Time to Torture
I’m not exactly the busiest person at my job; I usually have plenty of extra time to do other stuff. Few days ago I was going swimming with my friends right after work, but I didn’t get the chance to do the pre-swimming-Barbaric-ritual (in other words “waxing”). I had two options: to introduce myself to my friends as Lulufar’s twin brother they’d never met, or wax at work. I chose the latter since I didn’t find the first option convincing enough. So I took the wax to work. I went to the back room knowing that if someone comes I’d hear the door. I put the wax in the microwave and heat it up. Took off my clothes and spread the hot wax on my skin. It was so hot that I started jumping like crazy and all of a sudden I hear the door.

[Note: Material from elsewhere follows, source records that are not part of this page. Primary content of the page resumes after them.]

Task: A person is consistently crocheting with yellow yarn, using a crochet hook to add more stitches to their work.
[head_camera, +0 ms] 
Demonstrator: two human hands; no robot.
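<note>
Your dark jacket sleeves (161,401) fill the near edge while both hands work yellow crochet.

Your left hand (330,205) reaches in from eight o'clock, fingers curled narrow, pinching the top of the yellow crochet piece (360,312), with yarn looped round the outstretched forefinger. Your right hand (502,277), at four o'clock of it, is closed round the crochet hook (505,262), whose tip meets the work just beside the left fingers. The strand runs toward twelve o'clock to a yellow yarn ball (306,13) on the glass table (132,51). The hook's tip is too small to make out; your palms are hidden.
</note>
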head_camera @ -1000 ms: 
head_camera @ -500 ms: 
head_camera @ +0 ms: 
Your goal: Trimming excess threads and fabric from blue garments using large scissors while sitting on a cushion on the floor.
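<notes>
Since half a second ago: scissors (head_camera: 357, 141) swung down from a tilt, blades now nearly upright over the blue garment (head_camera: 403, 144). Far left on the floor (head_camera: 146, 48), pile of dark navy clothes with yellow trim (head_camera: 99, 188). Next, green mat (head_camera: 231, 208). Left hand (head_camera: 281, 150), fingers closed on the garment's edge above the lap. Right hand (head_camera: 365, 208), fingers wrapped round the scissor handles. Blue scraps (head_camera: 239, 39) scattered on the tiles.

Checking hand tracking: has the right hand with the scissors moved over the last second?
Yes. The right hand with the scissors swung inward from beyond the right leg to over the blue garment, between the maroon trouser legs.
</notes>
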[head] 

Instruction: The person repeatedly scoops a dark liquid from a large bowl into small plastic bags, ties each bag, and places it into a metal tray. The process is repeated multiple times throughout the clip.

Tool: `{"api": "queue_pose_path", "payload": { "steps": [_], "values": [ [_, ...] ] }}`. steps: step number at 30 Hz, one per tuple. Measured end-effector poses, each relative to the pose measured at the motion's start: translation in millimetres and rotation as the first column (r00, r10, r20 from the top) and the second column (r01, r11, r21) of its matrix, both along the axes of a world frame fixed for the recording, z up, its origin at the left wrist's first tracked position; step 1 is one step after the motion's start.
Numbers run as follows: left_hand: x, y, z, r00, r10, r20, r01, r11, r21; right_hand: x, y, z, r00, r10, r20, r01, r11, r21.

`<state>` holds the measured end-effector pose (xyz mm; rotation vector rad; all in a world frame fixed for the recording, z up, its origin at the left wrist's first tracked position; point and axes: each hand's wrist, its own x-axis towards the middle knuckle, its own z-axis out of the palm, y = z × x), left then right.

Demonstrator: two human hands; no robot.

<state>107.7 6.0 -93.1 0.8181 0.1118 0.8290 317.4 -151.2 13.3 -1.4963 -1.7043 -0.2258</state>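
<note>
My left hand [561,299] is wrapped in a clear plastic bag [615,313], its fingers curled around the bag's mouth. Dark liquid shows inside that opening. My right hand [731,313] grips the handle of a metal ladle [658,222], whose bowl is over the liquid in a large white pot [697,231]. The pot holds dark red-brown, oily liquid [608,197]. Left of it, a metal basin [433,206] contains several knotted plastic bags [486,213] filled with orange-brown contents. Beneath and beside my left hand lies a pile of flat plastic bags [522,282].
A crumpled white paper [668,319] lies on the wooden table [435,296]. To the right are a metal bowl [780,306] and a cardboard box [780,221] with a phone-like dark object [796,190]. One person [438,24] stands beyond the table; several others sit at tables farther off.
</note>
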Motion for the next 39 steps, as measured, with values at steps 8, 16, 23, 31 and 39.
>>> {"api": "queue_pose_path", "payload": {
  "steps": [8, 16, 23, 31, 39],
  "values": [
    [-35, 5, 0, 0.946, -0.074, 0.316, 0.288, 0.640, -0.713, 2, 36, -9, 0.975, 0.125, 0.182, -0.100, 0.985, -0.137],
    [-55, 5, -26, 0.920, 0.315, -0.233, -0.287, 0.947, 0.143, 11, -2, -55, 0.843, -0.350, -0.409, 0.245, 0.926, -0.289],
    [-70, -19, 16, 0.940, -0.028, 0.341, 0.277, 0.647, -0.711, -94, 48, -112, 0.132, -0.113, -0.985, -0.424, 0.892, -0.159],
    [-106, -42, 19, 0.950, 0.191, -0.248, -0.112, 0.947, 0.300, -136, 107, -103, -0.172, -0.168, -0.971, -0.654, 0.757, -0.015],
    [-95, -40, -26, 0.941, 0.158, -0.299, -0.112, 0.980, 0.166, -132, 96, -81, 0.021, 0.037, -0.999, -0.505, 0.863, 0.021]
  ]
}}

I froze for a second, reached out for the napkin and stuck it on top of the hot wax, wore my clothes on top of the wax-napkin jumble, and ran out of the room. I’m facing the people who came in and I’m trying with all my might to hold my tears of pain. I’m burning like a liar burns in hell while melted lead is poured in her throat (I never got the chance to ask my religious teacher which one burns more: melted lead or hot wax). While I’m talking to these people the wax is cooling down and stretches my skin and every hair in the area. Now I have to reach up and give these people something from the top shelf. While I stretch my body the wax slowly, one by one, pulls hairs off my skin. I start coughing to avoid shouting from pain, and in my mind I’m cursing all the women who started the waxing tradition and the men for not having this tradition.
To make the long story short, I finished with the clients and ran to the back room. I had a lot of fun removing that gross mixture of wax and napkin off of my poor skin. But I learned a good lesson which I’d like to share with all the women: when at work never ever heat up your wax too much. Warm it up just enough to be able to spread it. This way it’s faster, easier, and less risky.
6 Comments:
Really funny moments u had
By Anonymous, at 7:28 AM
gross!
By Anonymous, at 12:01 AM
Nilou
I fold!
sometimes you are really funny…It was hilarious!
It’s not a blog stuff, it can be turned into a brilliant scene in a comic movie…You have a great talent in writing, although I have to say, it’s not comparable to your unbeatable talent to torture yourself every now and then! In both cases, good luck!
By Mehrad, at 1:30 AM
in these kinds ocasions, you may consider shaving as well.it wont hurt and it takes 2 minutes.and i wont hate men at all, because they are so hairy and that is why they are not as beautiful as a woman. we experince the pain, so we are not as spoiled as they are, and we enjoy our beauty more.
but i love your piece and it is so funny. you are such a good writer.
By Unknown, at 9:27 PM
you're really something, you know! JAL AL KHALEGH !!!
By Anonymous, at 1:49 PM
Heyy gal ...
Brilliant piece of narration and very funny indeed.
Love your sense of self-directed-humor.